__THE TASK__:
All the data should be printed again exactly as written.
----------
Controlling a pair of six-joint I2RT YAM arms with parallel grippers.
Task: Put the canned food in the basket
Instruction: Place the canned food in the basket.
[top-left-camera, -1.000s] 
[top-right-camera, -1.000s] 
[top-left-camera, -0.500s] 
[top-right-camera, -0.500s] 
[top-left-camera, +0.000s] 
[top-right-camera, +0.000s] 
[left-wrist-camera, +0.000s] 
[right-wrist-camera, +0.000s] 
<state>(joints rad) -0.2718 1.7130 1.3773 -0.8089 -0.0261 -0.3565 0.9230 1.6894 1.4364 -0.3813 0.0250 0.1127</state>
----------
__OUTPUT__:
Controlling a pair of six-joint I2RT YAM arms with parallel grippers.
Task: Put the canned food in the basket
Instruction: Place the canned food in the basket.
[top-left-camera, -1.000s] 
[top-right-camera, -1.000s] 
[top-left-camera, -0.500s] 
[top-right-camera, -0.500s] 
[top-left-camera, +0.000s] 
[top-right-camera, +0.000s] 
[left-wrist-camera, +0.000s] 
[right-wrist-camera, +0.000s] 
<state>(joints rad) -0.2718 1.7130 1.3773 -0.8089 -0.0261 -0.3565 0.9230 1.6894 1.4364 -0.3813 0.0250 0.1127</state>

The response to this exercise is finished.